The U.S. government is hostage to its financial hegemony in a way that is rarely fully understood.

It is the miscalculation of this era – one that may begin the collapse of dollar primacy, and therefore, global compliance with U.S. political demands, too. But its most grievous content is that it corners the U.S. into promoting dangerous Ukrainian escalation against Russia directly (i.e. Crimea).

Washington dares not – indeed cannot – yield on dollar primacy, the ultimate signifier for ‘American decline’. And so the U.S. government is hostage to its financial hegemony in a way that is rarely fully understood.

The Biden Team cannot withdraw its fantastical narrative of Russia’s imminent humiliation; they have bet the House on it.
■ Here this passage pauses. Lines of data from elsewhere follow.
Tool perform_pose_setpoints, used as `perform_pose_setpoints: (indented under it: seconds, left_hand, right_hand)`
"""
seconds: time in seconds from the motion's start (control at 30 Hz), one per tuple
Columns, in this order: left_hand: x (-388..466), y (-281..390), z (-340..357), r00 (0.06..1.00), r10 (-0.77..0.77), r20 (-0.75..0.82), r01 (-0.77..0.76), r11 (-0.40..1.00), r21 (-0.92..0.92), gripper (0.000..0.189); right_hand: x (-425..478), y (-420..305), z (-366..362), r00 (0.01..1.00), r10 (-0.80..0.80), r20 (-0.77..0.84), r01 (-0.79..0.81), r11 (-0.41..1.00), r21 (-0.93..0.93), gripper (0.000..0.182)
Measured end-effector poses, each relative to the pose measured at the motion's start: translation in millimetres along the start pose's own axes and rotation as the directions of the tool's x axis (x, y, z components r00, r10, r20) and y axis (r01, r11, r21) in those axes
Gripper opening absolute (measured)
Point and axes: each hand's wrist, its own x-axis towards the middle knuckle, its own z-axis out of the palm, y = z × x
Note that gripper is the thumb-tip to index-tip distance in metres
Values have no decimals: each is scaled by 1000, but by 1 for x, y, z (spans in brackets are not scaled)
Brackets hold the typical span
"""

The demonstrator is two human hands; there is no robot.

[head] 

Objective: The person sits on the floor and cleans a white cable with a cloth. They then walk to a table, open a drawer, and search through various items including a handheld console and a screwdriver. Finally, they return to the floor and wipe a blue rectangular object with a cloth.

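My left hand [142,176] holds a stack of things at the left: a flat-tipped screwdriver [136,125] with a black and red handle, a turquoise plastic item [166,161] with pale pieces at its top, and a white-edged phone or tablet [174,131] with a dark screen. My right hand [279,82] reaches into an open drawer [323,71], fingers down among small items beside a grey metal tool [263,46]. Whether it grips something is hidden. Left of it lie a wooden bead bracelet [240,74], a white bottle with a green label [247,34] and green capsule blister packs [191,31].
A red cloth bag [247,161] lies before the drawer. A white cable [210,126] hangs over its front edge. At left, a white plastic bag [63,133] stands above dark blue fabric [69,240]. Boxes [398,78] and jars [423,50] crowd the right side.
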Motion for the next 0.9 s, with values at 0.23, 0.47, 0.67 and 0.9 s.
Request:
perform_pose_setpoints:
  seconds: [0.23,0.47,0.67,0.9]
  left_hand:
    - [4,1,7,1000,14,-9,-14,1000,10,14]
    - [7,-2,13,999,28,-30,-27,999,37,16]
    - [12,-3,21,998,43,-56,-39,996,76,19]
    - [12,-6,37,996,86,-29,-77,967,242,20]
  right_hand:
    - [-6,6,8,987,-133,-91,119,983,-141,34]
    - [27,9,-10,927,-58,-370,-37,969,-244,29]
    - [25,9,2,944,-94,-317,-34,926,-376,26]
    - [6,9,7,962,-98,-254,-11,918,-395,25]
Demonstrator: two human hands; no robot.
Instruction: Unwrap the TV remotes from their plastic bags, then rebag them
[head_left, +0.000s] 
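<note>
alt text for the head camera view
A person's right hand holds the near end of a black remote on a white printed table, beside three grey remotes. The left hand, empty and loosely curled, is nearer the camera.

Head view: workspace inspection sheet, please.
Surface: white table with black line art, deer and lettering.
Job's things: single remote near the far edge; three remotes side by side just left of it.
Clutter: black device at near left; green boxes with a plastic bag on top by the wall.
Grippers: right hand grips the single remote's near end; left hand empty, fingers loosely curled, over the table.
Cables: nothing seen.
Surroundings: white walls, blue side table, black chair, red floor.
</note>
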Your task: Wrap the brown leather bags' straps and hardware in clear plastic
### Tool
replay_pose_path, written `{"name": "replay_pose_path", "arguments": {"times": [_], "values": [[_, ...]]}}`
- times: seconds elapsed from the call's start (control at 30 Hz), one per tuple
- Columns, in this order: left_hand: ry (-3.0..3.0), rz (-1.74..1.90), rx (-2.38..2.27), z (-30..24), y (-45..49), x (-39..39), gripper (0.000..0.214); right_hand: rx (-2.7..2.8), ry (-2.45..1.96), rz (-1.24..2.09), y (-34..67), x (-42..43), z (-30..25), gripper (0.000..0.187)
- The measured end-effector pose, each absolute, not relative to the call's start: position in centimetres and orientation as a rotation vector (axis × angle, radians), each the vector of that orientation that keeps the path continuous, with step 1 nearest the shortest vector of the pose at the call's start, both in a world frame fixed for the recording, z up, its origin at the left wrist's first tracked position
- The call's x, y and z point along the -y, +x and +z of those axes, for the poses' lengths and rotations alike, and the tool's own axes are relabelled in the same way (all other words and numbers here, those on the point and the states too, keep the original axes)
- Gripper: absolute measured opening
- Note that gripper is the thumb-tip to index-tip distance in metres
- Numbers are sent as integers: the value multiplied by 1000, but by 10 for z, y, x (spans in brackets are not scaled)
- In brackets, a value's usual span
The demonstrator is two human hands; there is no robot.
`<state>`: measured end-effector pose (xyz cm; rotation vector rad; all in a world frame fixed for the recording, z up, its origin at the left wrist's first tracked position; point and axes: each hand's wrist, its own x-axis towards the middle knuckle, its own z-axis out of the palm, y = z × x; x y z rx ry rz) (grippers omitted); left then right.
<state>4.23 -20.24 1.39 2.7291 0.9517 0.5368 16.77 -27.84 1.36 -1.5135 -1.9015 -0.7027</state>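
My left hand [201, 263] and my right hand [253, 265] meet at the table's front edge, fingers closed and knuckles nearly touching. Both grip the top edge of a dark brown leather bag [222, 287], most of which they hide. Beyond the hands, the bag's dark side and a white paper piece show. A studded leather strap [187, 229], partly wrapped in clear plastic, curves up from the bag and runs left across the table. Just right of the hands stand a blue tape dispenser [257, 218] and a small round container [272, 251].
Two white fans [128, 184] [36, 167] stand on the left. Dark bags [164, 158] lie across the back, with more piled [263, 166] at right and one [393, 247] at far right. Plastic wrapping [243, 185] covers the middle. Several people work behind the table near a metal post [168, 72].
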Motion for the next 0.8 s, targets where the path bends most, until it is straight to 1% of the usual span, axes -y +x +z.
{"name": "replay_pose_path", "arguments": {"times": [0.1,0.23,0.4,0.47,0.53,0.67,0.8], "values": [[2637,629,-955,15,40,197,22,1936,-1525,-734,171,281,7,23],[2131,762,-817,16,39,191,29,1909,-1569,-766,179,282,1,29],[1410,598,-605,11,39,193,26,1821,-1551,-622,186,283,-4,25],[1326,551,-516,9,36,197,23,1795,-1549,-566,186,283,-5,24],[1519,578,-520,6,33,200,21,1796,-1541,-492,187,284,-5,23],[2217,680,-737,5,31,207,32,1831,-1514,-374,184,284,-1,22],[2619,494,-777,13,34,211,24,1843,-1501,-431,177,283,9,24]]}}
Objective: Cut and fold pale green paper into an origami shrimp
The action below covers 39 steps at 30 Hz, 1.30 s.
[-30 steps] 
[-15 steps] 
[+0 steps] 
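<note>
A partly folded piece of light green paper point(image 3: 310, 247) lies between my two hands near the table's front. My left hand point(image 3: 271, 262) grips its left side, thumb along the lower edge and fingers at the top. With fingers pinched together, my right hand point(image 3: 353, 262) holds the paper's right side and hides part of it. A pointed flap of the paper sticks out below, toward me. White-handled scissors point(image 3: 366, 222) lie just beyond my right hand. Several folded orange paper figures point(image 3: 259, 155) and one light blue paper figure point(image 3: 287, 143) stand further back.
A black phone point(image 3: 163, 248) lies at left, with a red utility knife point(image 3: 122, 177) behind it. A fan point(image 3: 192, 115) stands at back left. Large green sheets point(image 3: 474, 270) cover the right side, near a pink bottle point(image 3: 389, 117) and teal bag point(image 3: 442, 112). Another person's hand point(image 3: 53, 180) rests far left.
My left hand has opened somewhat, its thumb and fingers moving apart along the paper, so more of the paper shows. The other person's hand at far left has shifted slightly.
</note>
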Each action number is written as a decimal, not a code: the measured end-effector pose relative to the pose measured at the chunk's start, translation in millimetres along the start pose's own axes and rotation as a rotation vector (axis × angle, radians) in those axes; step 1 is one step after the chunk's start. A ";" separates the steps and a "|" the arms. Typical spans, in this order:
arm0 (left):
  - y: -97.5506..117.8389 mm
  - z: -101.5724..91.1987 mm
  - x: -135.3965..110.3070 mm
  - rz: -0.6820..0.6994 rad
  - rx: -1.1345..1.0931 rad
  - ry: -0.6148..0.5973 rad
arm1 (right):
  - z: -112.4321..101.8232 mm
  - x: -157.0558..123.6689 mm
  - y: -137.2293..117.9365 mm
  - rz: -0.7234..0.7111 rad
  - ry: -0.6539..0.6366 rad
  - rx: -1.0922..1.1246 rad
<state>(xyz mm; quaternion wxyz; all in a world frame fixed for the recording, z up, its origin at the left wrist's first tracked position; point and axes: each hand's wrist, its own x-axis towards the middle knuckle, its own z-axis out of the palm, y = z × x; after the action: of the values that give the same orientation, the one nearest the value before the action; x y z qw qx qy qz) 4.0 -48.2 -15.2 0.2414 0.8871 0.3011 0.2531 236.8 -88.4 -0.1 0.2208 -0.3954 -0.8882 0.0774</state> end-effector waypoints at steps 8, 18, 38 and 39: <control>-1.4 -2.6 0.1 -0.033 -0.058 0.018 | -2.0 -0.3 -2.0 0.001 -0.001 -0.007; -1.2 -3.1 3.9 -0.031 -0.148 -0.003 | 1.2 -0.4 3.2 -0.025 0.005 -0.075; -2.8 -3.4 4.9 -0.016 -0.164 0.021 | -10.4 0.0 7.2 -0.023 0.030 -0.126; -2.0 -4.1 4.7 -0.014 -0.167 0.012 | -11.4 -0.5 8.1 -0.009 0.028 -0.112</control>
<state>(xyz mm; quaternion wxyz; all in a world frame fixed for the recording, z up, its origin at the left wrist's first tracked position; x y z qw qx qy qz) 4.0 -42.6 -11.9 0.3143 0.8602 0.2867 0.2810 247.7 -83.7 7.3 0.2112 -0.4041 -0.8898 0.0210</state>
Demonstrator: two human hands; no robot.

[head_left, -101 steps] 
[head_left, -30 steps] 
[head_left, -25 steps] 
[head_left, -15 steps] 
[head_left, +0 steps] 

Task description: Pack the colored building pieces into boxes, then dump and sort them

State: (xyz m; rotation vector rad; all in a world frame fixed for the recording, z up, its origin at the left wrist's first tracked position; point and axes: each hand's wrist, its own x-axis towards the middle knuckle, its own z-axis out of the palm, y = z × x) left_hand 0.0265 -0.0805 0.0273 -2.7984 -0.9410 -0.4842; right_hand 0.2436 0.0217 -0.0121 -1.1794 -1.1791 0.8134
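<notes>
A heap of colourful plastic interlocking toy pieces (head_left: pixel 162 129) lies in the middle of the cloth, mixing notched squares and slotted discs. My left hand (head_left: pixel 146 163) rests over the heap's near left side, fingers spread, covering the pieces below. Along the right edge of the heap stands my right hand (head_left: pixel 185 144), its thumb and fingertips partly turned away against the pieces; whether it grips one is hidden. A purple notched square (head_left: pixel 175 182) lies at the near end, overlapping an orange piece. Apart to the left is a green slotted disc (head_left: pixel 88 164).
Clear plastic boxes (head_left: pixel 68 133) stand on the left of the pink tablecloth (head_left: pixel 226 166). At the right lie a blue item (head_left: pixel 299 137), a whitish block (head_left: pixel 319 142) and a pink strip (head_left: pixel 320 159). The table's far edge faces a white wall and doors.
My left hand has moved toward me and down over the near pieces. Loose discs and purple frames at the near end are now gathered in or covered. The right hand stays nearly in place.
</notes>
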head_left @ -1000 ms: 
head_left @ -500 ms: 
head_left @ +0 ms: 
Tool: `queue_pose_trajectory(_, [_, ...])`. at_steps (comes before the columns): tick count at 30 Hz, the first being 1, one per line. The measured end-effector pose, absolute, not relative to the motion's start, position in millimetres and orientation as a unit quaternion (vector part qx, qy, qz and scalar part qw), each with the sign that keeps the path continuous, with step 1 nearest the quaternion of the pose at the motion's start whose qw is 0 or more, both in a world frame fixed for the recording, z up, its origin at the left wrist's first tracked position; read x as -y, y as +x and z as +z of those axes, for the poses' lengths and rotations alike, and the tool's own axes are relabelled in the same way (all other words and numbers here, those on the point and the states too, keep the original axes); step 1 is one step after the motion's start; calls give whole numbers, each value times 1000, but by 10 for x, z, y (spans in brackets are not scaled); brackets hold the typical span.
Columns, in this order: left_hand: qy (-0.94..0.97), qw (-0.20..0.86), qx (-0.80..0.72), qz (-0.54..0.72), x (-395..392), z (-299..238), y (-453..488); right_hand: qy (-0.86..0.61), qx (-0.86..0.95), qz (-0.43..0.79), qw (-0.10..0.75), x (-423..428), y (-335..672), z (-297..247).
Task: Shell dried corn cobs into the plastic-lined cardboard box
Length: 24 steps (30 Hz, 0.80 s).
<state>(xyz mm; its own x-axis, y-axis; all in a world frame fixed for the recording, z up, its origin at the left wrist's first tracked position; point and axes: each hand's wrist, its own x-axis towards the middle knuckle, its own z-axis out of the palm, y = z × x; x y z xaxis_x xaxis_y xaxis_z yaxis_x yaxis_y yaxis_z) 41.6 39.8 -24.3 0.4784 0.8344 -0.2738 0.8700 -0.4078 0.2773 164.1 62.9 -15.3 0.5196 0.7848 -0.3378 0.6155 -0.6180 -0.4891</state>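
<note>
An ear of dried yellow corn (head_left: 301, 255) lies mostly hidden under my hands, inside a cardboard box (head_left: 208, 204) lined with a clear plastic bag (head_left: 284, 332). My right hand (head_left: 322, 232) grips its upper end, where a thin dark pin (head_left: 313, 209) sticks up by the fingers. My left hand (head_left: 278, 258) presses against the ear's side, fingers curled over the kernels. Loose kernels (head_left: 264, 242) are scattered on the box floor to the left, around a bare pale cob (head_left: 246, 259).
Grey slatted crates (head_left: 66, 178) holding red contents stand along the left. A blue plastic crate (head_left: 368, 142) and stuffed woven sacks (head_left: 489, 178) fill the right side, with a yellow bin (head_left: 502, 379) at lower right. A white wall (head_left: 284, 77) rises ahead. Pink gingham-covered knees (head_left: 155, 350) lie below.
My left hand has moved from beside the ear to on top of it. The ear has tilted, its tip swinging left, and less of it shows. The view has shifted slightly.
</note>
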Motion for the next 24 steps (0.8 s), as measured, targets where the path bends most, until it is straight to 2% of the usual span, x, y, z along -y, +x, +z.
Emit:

Yet it has become an existential issue for the U.S. precisely because of this egregious initial miscalculation that has been subsequently levered-up into a preposterous narrative of a floundering, at any moment ‘collapsing’ Russia.

What then is this ‘Great Surprise’ – the almost completely unforeseen event of recent geo-politics that has so shaken U.S. expectations, and which takes the world to the precipice?

It is, in a word, Resilience. The Resilience displayed by the Russian economy after the West had committed the entire weight of its financial resources to crushing Russia. The West bore down on Russia in every conceivable way – via financial, cultural and psychological war – and with real military war as the follow-through.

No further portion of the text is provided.